The majority of the body's energy needs are met by mitochondrial oxidative phosphorylation (OXPHOS) and the genes encoded by the mitochondrial DNA (mtDNA) are crucial for assembling the OXPHOS machinery. The evolution of human mtDNA is characterized by the emergence of distinct lineages associated with the major global ethnic groups. There has been a long-standing debate over the role of climate in driving adaptive selection of mtDNA as Homo sapiens migrated out of Africa into temperate and arctic Eurasia. We evaluated the role of mtDNA variation in resting metabolic rate (RMR) and total energy expenditure (TEE) among 294 older, community-dwelling African and European American adults from the Health, Aging and Body Composition Study. The results of this study link mitochondrial haplogroups and specific mtDNA mutations with differences in metabolic rate and energy expenditure.

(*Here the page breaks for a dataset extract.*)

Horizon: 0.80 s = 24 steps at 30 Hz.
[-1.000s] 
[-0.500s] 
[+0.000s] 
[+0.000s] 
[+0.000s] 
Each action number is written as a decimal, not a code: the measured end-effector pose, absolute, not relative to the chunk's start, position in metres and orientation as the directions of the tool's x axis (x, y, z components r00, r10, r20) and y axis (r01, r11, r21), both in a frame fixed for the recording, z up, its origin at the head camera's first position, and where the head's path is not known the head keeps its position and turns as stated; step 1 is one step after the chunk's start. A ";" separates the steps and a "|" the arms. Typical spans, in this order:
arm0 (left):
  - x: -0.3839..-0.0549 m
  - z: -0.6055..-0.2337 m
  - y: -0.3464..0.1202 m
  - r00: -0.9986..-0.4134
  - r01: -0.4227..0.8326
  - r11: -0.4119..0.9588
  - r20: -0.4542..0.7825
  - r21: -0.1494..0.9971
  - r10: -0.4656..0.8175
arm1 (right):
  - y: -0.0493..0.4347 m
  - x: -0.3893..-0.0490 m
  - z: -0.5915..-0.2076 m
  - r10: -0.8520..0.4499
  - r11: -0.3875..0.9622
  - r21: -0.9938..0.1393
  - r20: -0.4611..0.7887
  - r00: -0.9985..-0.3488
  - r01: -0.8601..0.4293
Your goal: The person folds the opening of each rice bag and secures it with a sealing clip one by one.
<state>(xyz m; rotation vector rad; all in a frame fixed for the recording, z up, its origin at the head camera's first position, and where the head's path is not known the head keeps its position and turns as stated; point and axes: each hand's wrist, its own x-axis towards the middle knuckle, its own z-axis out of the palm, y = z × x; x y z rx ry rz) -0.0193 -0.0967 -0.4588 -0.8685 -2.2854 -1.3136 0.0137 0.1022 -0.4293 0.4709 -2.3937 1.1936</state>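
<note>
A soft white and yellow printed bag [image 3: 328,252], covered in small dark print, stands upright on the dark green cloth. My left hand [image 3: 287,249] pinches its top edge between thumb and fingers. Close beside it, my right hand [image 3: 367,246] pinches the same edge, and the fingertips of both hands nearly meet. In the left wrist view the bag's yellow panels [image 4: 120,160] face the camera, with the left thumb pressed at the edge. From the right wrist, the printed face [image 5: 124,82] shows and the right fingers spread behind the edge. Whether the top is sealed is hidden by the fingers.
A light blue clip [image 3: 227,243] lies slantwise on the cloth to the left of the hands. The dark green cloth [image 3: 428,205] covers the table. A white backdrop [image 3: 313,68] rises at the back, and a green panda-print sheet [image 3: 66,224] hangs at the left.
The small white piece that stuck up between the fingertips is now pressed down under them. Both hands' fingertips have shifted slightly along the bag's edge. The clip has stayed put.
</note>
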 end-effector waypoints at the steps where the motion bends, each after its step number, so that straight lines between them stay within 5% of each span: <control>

A total of 137 mtDNA variants were genotyped, and common African and European haplogroups were defined. African haplogroup L participants had significantly lower RMR and TEE than European haplogroup N participants after adjusting for age, study site, sex, and fat-free mass. Common African haplogroups L0, L2 and L3 had significantly lower RMRs than European haplogroups H, JT and UK. African haplogroup L1 had an RMR intermediate to the European and remaining African haplogroups. Variants in RNR2 and ND5 were associated with RMR and variants in mt-RNR2, COI, ND5 and CYTB were associated with TEE.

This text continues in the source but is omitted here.